Assignment
Find the line holding "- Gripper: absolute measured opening" in the entries below. Give it again exactly, along with every line after it up to and including the line holding "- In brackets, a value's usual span".

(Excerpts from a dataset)
──────────────────────────────
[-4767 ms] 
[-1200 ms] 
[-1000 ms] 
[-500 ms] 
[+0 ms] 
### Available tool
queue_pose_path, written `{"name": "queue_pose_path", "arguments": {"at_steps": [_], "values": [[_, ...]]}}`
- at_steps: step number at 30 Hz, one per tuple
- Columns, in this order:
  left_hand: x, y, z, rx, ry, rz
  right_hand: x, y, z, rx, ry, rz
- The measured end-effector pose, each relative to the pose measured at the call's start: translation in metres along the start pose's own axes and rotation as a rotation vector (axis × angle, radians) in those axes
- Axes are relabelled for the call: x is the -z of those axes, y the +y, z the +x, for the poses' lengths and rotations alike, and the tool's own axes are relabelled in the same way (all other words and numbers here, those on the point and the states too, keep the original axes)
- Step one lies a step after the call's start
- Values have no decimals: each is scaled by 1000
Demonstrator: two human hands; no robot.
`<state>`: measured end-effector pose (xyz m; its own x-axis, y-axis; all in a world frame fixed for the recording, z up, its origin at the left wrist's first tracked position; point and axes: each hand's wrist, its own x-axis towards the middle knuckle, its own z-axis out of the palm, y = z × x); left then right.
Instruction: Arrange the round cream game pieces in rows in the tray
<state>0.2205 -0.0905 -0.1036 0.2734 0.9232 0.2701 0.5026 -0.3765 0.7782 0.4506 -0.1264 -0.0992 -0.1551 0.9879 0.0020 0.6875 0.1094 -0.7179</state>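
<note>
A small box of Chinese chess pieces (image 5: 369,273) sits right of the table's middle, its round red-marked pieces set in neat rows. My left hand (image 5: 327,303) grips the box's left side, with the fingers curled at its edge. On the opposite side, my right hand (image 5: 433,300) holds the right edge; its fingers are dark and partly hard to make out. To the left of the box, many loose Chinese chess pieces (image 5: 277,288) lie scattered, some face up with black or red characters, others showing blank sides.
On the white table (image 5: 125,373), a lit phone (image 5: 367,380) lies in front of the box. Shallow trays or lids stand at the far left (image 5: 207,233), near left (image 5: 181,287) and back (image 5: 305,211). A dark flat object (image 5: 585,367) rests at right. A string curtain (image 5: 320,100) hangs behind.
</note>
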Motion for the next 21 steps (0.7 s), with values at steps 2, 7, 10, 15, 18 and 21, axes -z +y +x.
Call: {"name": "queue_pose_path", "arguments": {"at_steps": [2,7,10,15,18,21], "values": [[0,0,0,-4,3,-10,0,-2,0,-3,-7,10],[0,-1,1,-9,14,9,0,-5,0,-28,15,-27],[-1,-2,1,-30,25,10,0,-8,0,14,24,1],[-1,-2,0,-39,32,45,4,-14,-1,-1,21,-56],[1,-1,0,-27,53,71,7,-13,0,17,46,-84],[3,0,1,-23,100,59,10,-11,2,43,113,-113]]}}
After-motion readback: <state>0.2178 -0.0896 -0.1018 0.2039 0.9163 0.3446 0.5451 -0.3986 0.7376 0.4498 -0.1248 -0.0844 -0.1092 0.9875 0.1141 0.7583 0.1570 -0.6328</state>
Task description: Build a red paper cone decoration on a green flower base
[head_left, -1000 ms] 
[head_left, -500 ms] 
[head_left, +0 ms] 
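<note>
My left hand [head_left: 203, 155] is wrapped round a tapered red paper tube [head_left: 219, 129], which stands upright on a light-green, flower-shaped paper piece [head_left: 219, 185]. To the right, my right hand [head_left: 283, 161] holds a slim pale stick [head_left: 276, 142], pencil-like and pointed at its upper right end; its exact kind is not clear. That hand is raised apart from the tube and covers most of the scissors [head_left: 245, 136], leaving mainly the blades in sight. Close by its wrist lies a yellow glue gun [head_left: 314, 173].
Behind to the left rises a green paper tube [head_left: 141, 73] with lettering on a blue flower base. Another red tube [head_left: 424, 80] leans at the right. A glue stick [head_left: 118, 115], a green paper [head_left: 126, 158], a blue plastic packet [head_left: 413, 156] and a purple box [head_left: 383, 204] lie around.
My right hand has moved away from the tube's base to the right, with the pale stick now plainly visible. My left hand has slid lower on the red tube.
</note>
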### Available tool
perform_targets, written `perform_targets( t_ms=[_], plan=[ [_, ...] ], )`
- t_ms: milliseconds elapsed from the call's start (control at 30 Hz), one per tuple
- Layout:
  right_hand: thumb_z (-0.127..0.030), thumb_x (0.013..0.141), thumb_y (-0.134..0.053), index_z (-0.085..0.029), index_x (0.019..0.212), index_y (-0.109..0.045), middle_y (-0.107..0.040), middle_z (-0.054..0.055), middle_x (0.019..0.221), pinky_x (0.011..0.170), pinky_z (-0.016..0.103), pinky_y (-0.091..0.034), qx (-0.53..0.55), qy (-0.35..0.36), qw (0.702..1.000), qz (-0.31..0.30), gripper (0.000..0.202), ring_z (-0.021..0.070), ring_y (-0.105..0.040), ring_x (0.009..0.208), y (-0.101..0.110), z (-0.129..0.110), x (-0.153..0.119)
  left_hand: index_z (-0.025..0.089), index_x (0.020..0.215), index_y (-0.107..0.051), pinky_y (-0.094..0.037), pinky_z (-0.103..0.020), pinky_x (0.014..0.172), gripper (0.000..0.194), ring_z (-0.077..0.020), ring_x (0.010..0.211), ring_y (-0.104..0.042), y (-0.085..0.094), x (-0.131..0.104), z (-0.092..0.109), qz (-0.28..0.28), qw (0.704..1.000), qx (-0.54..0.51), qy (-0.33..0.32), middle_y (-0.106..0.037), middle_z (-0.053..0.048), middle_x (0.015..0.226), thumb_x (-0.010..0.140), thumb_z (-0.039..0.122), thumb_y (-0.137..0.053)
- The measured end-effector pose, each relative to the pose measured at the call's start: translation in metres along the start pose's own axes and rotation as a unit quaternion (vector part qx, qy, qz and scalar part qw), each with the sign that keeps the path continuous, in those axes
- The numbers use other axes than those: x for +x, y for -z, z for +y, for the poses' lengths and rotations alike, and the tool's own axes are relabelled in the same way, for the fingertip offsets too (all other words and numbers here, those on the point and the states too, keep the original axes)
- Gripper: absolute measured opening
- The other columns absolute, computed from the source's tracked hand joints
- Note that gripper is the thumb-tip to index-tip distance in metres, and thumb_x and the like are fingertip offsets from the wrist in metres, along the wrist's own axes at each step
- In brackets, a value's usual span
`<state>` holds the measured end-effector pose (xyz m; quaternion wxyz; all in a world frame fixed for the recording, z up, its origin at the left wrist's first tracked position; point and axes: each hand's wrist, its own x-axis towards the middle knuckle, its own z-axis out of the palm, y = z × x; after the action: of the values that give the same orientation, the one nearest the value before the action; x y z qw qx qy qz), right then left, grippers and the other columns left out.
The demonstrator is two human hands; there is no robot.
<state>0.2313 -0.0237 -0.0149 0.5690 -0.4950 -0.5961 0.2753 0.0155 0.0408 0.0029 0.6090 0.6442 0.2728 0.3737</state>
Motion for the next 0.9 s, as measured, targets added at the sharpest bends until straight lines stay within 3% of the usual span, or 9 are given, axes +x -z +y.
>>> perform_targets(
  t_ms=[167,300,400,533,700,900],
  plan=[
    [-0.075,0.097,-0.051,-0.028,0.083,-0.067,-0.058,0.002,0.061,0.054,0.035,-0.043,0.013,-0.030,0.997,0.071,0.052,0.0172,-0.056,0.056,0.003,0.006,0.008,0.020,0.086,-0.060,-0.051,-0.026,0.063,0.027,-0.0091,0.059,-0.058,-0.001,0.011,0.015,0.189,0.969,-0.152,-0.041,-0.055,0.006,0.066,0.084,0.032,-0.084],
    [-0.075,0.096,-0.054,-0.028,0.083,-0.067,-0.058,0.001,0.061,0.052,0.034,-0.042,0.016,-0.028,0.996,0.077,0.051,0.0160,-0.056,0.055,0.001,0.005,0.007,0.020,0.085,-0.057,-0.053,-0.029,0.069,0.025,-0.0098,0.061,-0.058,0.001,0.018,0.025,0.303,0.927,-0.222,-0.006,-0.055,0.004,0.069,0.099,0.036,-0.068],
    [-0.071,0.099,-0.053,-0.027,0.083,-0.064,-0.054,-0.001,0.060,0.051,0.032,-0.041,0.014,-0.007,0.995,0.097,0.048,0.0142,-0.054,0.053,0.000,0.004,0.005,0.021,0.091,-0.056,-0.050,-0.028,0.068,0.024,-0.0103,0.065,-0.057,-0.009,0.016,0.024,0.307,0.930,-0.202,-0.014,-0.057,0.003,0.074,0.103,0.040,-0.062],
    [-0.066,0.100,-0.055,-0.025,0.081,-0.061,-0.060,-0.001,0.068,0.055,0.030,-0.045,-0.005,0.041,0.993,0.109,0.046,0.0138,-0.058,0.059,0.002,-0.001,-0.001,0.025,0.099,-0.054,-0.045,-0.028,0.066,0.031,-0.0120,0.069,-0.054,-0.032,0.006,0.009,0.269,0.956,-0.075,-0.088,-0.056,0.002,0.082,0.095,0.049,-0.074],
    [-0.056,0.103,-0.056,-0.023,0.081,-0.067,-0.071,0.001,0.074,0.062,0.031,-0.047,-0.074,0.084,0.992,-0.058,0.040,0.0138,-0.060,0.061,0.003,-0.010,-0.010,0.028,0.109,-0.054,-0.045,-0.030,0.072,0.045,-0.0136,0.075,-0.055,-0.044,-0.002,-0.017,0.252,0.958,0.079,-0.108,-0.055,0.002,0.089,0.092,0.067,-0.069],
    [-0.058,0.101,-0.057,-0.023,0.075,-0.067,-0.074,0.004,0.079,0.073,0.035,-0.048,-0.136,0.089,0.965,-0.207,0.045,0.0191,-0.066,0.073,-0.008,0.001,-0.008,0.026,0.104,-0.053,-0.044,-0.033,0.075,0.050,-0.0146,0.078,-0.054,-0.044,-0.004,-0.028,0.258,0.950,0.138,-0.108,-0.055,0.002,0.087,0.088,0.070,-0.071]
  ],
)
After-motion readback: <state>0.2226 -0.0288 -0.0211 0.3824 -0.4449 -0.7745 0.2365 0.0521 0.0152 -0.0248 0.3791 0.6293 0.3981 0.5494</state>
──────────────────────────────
Result below
- Gripper: absolute measured opening
- The other columns absolute, computed from the source's tracked hand joints
- Note that gripper is the thumb-tip to index-tip distance in metres, and thumb_x and the like are fingertip offsets from the wrist in metres, along the wrist's own axes at each step
- In brackets, a value's usual span

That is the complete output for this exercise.